> YOUR ASSIGNMENT:
Copy every line from the records below that carries the word "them".

> TASK MATERIAL:
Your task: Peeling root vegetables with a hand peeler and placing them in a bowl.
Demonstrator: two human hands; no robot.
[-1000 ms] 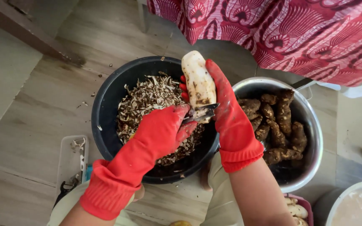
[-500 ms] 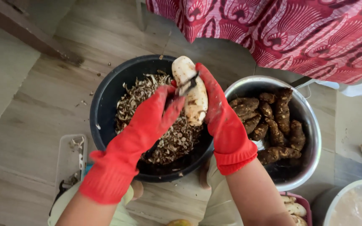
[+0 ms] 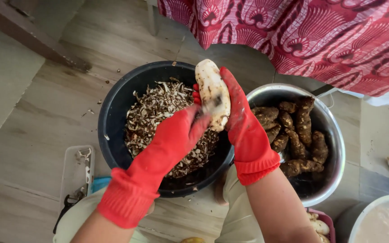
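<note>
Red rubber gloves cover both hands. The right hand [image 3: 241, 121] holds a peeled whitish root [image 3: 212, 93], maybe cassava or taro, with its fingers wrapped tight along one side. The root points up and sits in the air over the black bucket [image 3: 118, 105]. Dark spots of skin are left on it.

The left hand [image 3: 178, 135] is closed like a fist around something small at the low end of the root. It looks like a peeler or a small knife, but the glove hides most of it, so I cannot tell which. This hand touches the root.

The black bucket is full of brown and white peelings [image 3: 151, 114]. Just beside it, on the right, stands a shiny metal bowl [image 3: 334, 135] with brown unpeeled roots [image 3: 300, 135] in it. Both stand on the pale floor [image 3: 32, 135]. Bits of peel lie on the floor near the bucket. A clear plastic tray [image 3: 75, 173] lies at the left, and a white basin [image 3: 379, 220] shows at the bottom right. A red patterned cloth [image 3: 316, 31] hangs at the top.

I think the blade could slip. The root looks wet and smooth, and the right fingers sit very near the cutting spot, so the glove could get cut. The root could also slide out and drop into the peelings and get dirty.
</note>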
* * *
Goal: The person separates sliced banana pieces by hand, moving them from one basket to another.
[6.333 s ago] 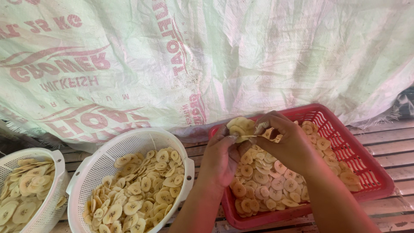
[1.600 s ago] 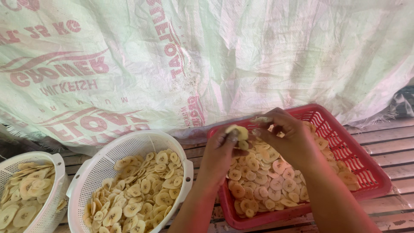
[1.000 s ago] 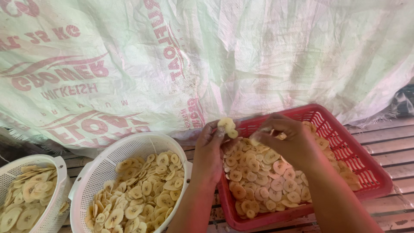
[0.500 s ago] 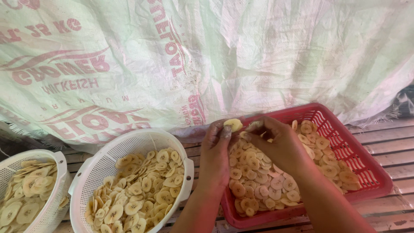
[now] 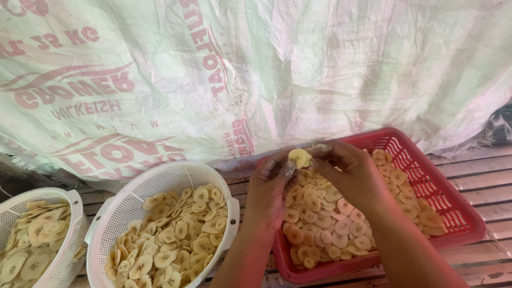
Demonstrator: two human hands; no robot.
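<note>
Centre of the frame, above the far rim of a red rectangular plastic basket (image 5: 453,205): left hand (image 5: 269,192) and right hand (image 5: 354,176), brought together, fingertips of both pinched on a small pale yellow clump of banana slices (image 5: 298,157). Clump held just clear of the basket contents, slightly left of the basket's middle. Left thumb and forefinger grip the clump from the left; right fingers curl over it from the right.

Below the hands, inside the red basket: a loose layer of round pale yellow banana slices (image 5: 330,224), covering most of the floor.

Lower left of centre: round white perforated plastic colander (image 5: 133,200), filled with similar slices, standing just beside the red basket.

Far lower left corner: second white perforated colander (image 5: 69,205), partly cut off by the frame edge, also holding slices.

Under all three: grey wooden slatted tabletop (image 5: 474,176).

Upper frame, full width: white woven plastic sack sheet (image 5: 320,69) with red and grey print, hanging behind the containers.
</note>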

> OUTPUT FOR THIS EXERCISE:
Your task: Peeling root vegetables with a hand peeler and placing them in a bowl.
Goal: The person separates sliced banana pieces by hand, moving them from one basket to another.

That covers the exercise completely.